▶ [Work to complete]: Among the lines of data below, reproduce only those from the one with "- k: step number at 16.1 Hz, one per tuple" through the one with "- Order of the", exactly as they stand, both ends included.

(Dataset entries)
________________
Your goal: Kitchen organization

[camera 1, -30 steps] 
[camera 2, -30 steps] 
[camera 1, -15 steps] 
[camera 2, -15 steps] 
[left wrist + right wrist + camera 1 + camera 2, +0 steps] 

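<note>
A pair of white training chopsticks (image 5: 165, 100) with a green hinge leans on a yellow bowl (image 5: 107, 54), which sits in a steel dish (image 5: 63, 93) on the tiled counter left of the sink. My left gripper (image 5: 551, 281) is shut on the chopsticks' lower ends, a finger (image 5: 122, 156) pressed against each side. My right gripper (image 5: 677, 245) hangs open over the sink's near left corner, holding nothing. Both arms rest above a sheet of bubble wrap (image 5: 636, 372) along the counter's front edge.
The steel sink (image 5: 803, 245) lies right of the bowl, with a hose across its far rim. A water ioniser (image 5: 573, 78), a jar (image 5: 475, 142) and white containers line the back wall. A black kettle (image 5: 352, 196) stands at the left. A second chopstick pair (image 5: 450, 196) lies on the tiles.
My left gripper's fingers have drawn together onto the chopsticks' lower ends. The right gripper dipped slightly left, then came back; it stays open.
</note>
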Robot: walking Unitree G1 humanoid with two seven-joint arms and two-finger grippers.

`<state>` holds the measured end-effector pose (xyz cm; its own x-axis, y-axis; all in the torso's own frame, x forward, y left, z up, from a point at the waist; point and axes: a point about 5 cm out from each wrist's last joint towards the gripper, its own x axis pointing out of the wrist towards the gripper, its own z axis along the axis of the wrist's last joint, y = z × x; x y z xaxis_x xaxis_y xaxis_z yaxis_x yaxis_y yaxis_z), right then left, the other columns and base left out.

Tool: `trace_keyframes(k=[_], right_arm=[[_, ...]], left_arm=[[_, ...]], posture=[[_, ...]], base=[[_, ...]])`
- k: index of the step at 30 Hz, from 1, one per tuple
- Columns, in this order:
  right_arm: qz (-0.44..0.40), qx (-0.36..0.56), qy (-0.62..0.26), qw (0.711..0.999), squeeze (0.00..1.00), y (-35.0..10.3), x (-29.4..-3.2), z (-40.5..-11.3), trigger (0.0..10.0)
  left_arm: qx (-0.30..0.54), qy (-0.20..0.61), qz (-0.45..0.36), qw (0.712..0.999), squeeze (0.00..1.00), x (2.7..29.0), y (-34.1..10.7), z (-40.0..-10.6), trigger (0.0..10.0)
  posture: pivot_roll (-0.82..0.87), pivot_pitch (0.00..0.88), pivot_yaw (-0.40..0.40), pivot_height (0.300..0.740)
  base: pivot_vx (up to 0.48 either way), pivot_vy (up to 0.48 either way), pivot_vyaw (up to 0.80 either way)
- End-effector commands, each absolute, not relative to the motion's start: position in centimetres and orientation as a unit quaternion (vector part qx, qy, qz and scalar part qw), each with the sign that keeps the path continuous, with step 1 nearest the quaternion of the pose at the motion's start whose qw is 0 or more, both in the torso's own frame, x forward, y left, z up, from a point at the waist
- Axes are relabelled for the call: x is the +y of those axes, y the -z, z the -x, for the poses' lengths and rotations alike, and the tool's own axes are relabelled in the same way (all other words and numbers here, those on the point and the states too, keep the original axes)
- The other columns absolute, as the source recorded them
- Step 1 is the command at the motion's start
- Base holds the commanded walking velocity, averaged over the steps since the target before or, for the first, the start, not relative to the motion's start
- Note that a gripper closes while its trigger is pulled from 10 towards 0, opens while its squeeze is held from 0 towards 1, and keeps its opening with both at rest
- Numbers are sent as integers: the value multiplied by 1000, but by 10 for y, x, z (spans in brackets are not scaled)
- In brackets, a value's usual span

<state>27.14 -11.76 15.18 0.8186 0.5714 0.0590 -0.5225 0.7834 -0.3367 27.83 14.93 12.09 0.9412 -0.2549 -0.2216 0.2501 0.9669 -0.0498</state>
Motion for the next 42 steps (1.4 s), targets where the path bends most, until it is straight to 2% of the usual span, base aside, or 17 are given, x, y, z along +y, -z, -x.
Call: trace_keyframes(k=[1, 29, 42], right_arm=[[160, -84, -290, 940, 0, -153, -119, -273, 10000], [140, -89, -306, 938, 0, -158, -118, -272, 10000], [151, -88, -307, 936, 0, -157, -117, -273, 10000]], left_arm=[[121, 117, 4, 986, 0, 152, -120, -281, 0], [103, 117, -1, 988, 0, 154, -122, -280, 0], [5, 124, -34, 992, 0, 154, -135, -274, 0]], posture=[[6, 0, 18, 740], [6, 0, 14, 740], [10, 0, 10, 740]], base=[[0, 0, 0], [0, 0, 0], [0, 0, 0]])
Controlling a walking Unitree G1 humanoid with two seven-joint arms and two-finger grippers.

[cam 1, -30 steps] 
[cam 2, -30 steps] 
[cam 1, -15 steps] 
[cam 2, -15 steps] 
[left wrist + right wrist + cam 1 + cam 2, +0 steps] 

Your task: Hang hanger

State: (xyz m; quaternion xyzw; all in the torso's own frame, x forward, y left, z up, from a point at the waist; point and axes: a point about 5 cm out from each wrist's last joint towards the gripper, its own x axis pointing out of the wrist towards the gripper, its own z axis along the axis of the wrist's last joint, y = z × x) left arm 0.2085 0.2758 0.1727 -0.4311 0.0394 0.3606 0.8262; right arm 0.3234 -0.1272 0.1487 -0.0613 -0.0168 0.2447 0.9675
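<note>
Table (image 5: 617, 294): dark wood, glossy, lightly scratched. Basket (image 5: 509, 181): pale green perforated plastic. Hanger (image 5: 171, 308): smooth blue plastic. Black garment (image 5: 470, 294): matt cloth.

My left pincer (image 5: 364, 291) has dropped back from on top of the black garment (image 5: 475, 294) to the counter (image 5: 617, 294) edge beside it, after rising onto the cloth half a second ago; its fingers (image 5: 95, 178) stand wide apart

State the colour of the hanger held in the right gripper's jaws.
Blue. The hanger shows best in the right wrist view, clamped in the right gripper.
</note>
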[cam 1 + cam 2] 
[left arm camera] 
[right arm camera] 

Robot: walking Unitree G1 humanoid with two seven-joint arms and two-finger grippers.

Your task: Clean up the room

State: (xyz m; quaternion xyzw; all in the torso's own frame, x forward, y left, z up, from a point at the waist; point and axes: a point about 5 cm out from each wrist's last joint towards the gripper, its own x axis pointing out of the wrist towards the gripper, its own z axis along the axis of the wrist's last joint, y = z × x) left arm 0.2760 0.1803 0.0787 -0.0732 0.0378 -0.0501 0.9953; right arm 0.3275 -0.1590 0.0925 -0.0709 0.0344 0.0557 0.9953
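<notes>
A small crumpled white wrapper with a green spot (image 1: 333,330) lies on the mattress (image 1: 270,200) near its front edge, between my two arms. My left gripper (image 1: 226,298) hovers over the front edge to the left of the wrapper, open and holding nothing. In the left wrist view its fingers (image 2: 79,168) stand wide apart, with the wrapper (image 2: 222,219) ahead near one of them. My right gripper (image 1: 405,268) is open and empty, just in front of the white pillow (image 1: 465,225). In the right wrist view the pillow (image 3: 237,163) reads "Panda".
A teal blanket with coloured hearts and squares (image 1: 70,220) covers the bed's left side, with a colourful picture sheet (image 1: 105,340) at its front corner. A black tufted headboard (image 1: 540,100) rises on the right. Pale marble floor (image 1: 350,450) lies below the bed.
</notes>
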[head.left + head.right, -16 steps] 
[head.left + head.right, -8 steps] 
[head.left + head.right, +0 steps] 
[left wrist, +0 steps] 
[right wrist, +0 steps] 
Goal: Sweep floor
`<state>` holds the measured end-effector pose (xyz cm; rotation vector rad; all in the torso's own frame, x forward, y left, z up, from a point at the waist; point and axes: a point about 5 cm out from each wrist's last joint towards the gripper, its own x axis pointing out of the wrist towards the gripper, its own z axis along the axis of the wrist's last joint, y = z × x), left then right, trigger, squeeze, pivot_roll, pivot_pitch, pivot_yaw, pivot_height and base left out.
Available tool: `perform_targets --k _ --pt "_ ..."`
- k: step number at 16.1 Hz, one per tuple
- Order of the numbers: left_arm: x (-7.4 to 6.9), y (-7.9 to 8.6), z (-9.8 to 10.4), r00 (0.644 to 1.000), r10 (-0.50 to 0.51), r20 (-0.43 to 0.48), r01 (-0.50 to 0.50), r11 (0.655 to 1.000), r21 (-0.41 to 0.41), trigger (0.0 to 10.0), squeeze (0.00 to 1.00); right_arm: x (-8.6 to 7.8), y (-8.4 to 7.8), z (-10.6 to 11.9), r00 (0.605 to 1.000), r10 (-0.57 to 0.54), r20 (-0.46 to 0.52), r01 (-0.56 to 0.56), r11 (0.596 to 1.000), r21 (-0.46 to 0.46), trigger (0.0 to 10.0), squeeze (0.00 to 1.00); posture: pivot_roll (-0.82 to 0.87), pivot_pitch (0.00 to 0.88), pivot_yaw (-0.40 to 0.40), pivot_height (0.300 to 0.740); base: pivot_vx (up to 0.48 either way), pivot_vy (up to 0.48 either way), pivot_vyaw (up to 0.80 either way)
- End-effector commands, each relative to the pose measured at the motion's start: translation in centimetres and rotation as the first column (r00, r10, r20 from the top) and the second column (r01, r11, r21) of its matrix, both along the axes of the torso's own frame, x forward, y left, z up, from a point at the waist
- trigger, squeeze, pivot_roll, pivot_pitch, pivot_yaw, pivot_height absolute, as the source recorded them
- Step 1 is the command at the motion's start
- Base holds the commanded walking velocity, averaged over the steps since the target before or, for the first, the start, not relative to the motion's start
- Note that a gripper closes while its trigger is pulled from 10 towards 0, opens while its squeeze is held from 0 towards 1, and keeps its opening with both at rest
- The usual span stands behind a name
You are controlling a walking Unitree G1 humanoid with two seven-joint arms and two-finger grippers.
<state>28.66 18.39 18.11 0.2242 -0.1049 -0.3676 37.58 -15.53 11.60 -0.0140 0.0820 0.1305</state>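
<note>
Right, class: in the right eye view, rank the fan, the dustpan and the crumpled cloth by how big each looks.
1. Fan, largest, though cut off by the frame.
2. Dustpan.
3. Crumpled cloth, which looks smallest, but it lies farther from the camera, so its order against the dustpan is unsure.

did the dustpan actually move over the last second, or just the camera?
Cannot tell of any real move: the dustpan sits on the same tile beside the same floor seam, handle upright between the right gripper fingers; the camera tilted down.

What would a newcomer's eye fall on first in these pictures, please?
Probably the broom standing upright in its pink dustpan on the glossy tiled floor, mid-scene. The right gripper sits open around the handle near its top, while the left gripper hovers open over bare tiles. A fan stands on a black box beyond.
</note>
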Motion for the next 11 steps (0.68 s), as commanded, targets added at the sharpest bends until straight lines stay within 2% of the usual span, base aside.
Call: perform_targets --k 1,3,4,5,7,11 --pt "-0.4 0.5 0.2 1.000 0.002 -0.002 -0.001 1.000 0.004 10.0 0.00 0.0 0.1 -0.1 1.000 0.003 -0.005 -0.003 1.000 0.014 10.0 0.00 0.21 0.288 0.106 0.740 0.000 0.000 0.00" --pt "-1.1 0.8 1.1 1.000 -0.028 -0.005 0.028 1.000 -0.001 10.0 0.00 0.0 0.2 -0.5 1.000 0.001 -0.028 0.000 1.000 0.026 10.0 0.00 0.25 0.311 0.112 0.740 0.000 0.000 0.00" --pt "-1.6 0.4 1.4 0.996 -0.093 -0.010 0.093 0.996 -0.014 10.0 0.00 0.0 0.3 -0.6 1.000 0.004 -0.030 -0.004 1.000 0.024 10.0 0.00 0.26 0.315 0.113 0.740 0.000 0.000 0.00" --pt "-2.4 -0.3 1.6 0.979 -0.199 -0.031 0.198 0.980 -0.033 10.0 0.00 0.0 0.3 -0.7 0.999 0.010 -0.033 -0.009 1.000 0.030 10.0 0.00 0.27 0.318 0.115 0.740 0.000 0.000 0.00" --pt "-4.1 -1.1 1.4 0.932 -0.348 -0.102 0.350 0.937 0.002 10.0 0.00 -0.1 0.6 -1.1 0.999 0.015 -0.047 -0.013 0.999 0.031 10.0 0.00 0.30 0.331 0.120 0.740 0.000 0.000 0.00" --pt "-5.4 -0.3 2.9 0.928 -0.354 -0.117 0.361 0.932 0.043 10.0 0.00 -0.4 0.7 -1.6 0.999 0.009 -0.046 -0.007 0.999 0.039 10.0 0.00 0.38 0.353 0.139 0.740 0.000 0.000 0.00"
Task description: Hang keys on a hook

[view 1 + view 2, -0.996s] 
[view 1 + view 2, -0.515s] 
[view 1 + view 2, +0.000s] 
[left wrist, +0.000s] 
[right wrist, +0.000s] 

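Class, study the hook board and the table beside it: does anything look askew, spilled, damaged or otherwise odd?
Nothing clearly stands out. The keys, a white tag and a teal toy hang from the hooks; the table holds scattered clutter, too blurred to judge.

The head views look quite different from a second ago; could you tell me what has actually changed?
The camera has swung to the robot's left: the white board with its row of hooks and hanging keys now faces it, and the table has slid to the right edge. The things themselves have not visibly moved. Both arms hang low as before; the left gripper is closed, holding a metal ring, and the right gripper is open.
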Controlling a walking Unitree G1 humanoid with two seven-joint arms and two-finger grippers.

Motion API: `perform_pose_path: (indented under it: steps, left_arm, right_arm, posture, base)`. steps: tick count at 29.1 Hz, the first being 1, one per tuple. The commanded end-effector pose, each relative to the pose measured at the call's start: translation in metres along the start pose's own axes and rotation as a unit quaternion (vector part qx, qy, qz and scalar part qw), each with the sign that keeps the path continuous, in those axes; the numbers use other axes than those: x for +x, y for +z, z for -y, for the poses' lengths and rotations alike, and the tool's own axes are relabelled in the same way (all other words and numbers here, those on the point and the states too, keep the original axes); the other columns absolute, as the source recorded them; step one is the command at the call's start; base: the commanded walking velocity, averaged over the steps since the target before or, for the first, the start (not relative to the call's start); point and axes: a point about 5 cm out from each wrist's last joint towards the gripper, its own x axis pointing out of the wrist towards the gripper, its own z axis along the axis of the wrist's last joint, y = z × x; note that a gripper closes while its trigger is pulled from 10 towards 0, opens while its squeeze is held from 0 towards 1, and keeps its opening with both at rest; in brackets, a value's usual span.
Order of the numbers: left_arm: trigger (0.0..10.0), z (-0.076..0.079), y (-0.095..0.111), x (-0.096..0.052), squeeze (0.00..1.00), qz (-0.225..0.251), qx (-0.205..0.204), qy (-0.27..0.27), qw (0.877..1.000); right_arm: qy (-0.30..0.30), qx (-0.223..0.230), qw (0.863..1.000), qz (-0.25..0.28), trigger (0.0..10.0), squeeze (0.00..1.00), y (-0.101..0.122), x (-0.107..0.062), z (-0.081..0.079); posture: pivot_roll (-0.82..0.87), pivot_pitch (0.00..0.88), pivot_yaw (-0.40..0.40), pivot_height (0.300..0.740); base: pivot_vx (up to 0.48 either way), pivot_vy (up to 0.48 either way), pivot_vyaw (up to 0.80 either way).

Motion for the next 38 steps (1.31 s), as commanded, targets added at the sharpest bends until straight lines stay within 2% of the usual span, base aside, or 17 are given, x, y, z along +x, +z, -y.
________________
▶ [Solved problem]:
- k: step number at 16.1 Hz, one per tuple
- Order of the numbers: left_arm: x (-7.4 to 6.9), y (-7.9 to 8.6), z (-9.8 to 10.4), r00 (0.644 to 1.000), r10 (-0.50 to 0.51), r20 (-0.43 to 0.48), r01 (-0.50 to 0.50), r11 (0.655 to 1.000), r21 (-0.41 to 0.41), trigger (0.0 to 10.0), squeeze (0.00 to 1.00); right_arm: x (-8.6 to 7.8), y (-8.4 to 7.8), z (-10.6 to 11.9), r00 (0.605 to 1.000), r10 (-0.57 to 0.54), r20 (-0.46 to 0.52), r01 (-0.56 to 0.56), r11 (0.596 to 1.000), r21 (-0.46 to 0.46), trigger (0.0 to 10.0), squeeze (0.00 to 1.00); posture: pivot_roll (-0.82 to 0.87), pivot_pitch (0.00 to 0.88), pivot_yaw (-0.40 to 0.40), pivot_height (0.300 to 0.740); base: pivot_vx (up to 0.48 either way), pivot_vy (up to 0.48 either way), pivot_vyaw (up to 0.80 either way)

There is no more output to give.